The experiment was carried out in a quiet environment. Rats were accommodated in a custom-made glass box featuring a metallic mesh floor. Following a 30-minute acclimation period, the rats’ paws were stimulated using a Von Frey filament, and as the foot withdrew, the Von Frey value was noted. The test was conducted in triplicate, with a 5-minute interval separating each application of the stimulus. Subsequently, the mean value from these three trials was calculated to determine the mechanical pain threshold for the rat.

Determination of Paw Withdrawal Thermal Latency (PWTL)

A heat pain tester was used to detect the PWTL of both posterior feet of rats 1 day before and 1, 3, 5 and 7 days after modeling. The light source was directed at the middle of the feet, and the irradiation was stopped when foot retraction or foot licking occurred. The reaction time was recorded as PWTL, and the automatic cutting time of the instrument was 25 s. The test was repeated 3 times per foot, with an interval of 5 min.

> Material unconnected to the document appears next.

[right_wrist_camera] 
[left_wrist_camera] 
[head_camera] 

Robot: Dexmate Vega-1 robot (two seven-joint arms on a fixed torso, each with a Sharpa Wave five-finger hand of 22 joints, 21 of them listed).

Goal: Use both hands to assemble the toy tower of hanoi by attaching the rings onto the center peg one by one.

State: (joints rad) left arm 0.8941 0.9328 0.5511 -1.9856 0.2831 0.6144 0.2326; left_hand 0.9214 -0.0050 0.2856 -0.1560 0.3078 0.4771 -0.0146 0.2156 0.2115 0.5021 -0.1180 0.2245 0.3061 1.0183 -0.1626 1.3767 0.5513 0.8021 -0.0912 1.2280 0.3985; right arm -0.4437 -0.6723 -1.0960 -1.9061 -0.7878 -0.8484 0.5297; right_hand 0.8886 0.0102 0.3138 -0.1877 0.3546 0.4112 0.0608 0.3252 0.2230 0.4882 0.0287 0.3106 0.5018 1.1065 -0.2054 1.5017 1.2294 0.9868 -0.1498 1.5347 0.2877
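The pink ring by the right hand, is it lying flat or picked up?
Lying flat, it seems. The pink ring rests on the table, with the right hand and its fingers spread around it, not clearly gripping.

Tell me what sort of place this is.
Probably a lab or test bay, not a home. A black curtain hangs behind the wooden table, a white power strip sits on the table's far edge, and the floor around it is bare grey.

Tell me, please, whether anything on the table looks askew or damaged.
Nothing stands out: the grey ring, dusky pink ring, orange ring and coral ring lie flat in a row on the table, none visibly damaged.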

Real-Time Quantitative Reverse Transcription Polymerase-Chain-Reaction (RT-qPCR)

Total RNA was extracted from tissues using Trizol regent (Thermo Fisher Scientific, Waltham, USA). The High-capacity cDNA Synthesis Kits (Genstar, Beijing, China) were employed for the synthesis of cDNA. The relative RNA expressions analyze using the SYBR Green PCR kit (Takara, Japan) on a 7500 fast real-time PCR system (Applied Biosystems, USA). GAPDH and U6 were used as internal reference genes. Relative quantification analysis was performed by using the 2^−△△CT method.

Enzyme-Linked Immunosorbent Assay (ELISA)

After the tissues were sufficiently cleaved, the supernatant was collected by centrifugation (10,000 g, 5 min). The concentration of tumor necrosis factor α (TNF-α), interleukin (IL)-6, and IL-1β in tissues of rats were measured by enzyme-linked immunosorbent assay (ELISA) kit. The OD values were read at a wavelength of 450 nm by means of a microplate analyzer (BioTek, USA). The ELISA assay was conducted threefold for accuracy.

Dual-Luciferase Reporter Analysis

The binding sites of MIF-AS1 and miR-185-5p, miR-185-5p and VEGFA were predicted using the online lncRNASNP v3 and starBase database. The wild-type (wt) or mutated (mut) sequences of MIF-AS1 and VEGFA containing the binding sites of miR-185-5p or not were designed and inserted into the dual-luciferase reporter vector pmirGLO. Then these reporter vectors were co-transfected with miR-185-5p mimics, miR-185-5p inhibitors, mimic NC or inhibitor NC into HEK-293T cells, respectively. The luciferase activity was determined by Dual-luciferase reporter assay system.

Statistical Analysis

Statistical analysis was performed using GraphPad version 9.0 software. For comparisons between two groups, Student’s t test analysis was used. Additionally, one-way or two-way ANOVA was employed to analyze the significant differences among multiple groups of data. P < 0.05 was considered statistically significant between the data.

Result

Comparison of Basic Data Between the Two Groups

There were no significant differences in age, sex and BMI between the two groups (P > 0.05, Table 1). The VAS scores of LDH patients were 4.68 ± 1.97 and the JOA scores were 19.00 ± 4.18.

Table 1.

Comparison of Basic Data Between the Two Groups.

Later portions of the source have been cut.